**What needs to be done:**
This task calls for the lines below starting at the one containing "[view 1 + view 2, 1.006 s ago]" and ending at the one containing "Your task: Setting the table", repeated exactly with both ends kept and pictures left out.

[Records from a data collection]
....................

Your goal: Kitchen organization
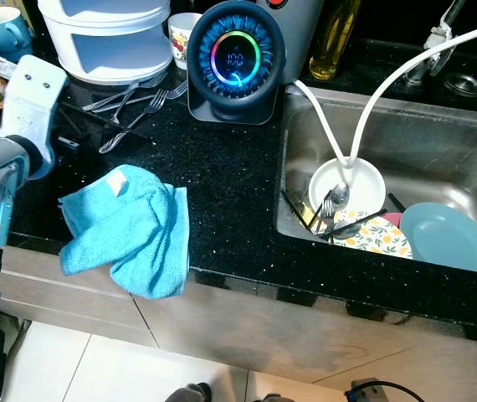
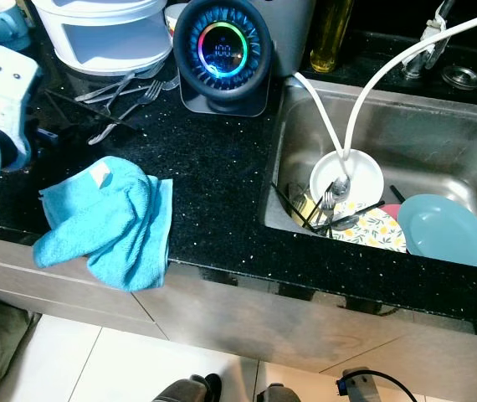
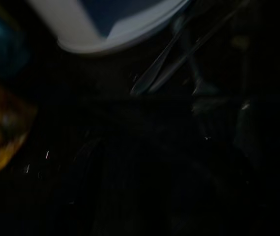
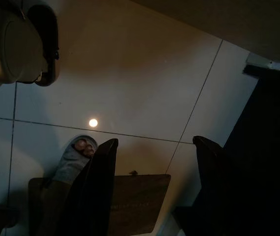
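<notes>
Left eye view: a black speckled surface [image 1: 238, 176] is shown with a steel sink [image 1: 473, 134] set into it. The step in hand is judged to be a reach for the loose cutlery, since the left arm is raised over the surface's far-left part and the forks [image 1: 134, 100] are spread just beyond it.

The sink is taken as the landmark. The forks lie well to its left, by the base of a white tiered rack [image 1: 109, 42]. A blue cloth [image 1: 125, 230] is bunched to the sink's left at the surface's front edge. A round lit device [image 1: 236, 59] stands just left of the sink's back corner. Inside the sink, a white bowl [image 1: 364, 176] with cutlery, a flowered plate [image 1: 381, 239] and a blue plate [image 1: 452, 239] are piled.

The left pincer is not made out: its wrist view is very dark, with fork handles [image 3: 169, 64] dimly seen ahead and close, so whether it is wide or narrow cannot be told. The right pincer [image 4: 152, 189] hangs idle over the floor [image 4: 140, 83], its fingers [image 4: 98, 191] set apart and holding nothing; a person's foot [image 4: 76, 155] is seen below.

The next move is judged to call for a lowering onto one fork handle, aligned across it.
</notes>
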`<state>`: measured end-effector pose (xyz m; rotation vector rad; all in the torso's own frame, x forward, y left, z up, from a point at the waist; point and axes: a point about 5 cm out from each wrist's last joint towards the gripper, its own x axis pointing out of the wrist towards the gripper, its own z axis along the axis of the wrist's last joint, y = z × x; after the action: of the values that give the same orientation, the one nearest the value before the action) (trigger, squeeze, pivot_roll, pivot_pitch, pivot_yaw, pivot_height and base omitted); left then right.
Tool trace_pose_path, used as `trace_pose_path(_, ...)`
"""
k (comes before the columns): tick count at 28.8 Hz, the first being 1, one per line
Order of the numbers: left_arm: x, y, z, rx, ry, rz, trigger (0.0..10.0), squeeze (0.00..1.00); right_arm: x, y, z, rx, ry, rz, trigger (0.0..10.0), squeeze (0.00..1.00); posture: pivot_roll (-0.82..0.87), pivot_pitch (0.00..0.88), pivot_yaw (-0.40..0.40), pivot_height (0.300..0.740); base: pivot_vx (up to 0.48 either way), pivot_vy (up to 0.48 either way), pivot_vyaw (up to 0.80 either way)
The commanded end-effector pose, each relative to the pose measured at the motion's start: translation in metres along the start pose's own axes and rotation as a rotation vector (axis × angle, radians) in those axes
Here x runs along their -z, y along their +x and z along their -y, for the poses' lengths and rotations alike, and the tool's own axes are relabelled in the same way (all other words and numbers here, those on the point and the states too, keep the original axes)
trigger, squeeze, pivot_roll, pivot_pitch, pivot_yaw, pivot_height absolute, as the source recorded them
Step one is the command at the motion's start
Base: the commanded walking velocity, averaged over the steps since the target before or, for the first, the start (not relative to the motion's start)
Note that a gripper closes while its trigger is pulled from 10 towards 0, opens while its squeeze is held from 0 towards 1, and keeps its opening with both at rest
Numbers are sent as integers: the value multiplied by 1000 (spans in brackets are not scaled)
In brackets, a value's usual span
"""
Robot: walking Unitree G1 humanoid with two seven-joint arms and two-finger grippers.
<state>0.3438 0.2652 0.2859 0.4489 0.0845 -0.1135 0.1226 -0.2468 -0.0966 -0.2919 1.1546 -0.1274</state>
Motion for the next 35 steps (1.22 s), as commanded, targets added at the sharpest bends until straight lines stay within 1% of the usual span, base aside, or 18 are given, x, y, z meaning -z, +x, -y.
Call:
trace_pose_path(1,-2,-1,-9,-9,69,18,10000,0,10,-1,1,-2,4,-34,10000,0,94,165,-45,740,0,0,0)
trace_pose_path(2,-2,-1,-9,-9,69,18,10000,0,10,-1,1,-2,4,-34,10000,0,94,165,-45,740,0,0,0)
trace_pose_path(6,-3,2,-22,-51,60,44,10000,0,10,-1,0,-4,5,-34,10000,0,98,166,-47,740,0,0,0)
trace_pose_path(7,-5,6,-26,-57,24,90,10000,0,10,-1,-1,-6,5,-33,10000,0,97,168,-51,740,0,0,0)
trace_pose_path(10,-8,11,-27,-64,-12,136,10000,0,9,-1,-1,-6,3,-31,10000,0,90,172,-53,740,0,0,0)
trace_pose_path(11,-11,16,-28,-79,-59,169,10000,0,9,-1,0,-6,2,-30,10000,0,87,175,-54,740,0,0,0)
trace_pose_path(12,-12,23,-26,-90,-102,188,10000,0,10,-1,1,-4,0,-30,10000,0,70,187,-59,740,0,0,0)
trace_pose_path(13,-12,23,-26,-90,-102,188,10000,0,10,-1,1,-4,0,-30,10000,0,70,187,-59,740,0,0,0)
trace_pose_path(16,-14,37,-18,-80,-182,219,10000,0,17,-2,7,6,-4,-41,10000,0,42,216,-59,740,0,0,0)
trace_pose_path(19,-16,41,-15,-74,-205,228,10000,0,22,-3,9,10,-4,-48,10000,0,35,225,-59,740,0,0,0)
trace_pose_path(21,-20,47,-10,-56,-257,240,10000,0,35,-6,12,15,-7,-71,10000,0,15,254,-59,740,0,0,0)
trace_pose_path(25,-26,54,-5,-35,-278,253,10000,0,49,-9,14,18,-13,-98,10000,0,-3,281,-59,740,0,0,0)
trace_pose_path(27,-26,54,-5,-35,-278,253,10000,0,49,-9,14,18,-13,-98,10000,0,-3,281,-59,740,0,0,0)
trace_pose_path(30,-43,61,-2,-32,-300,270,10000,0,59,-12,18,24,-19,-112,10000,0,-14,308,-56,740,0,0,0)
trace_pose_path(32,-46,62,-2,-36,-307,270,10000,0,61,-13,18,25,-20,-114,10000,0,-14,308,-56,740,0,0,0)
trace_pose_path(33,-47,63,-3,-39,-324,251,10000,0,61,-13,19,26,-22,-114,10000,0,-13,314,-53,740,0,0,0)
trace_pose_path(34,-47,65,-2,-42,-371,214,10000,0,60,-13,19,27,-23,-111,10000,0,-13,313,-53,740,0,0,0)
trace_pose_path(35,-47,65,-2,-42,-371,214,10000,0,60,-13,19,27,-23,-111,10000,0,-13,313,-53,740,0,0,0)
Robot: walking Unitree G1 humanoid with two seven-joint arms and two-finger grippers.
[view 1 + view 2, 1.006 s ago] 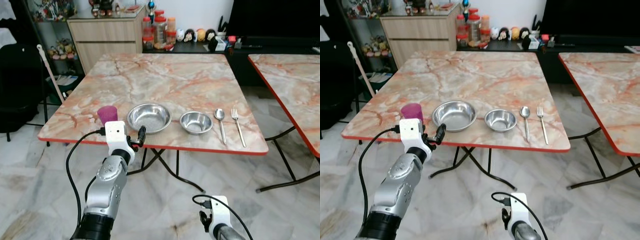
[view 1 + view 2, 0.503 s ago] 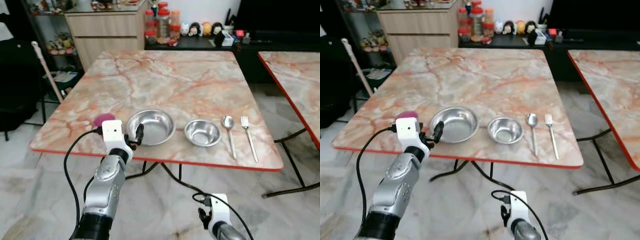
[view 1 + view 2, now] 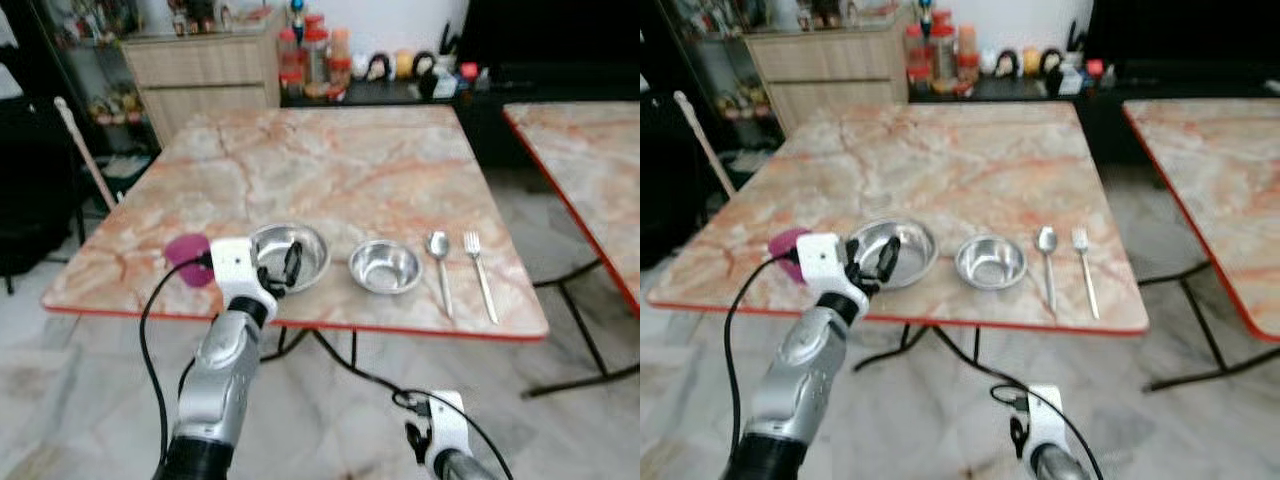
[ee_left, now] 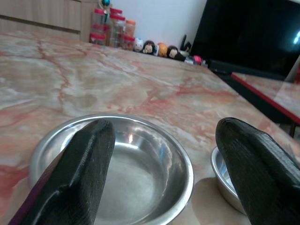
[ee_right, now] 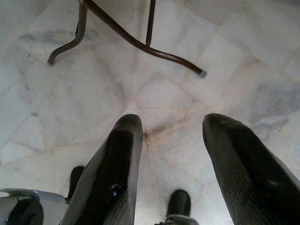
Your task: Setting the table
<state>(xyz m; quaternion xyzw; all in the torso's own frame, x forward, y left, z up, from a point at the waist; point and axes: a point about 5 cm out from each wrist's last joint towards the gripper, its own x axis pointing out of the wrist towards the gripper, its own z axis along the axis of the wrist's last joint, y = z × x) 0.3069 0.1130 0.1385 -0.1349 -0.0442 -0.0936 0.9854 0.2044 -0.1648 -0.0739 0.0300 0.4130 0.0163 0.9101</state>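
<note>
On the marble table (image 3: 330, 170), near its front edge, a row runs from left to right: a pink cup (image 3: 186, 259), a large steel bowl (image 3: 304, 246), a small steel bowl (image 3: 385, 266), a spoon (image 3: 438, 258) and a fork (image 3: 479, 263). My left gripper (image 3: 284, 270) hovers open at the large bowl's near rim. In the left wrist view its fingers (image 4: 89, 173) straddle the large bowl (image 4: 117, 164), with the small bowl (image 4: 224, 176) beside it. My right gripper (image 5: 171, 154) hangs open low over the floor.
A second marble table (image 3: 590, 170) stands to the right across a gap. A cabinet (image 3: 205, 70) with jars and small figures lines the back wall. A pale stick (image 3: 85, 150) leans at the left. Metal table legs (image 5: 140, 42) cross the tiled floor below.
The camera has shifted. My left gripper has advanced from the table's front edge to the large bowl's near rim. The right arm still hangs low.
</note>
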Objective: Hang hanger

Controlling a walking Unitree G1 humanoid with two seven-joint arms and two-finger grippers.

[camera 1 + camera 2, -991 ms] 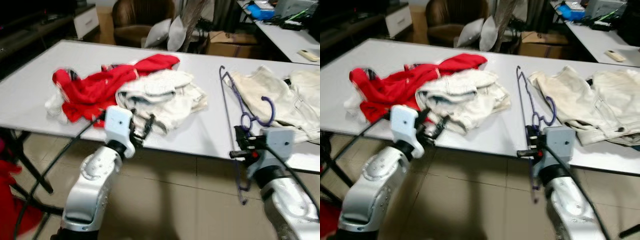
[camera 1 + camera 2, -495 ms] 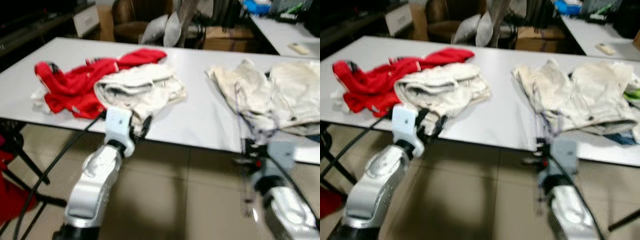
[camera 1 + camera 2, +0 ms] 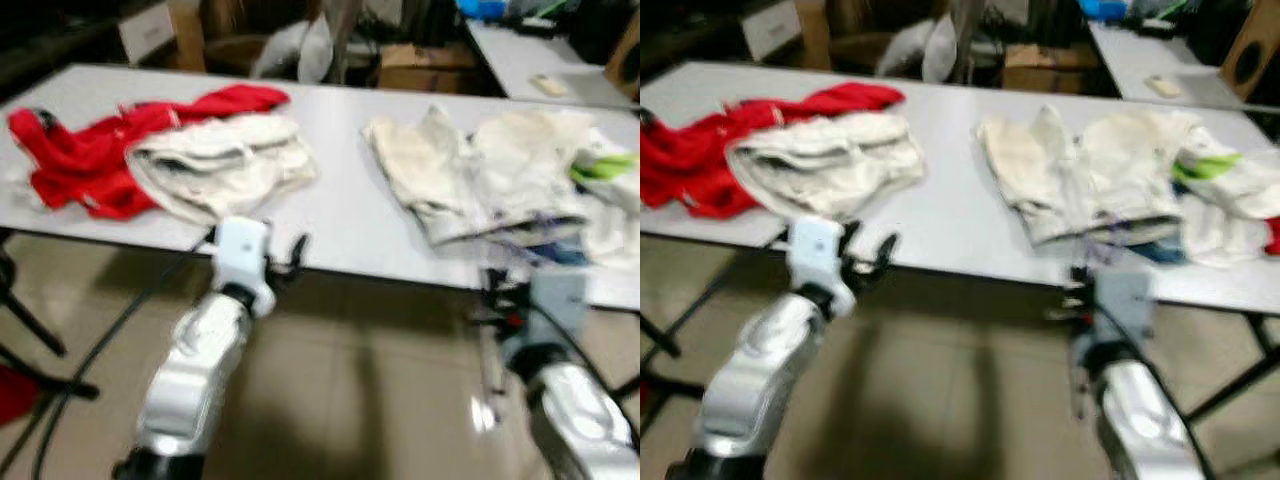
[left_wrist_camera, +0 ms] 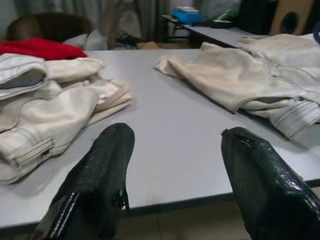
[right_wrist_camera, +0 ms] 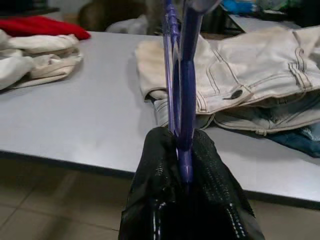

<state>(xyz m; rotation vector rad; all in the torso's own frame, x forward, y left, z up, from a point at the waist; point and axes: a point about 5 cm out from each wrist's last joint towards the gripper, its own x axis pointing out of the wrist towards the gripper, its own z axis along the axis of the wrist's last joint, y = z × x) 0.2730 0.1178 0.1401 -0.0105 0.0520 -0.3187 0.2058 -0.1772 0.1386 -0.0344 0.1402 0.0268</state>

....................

**Output for this task:**
[view 1 + view 2, 1.006 s ago] 
[view 1 + view 2, 0.503 s ago] 
[view 1 + view 2, now] 
[ee_left, now] 
[ee_right, now] 
Your task: Setting the table

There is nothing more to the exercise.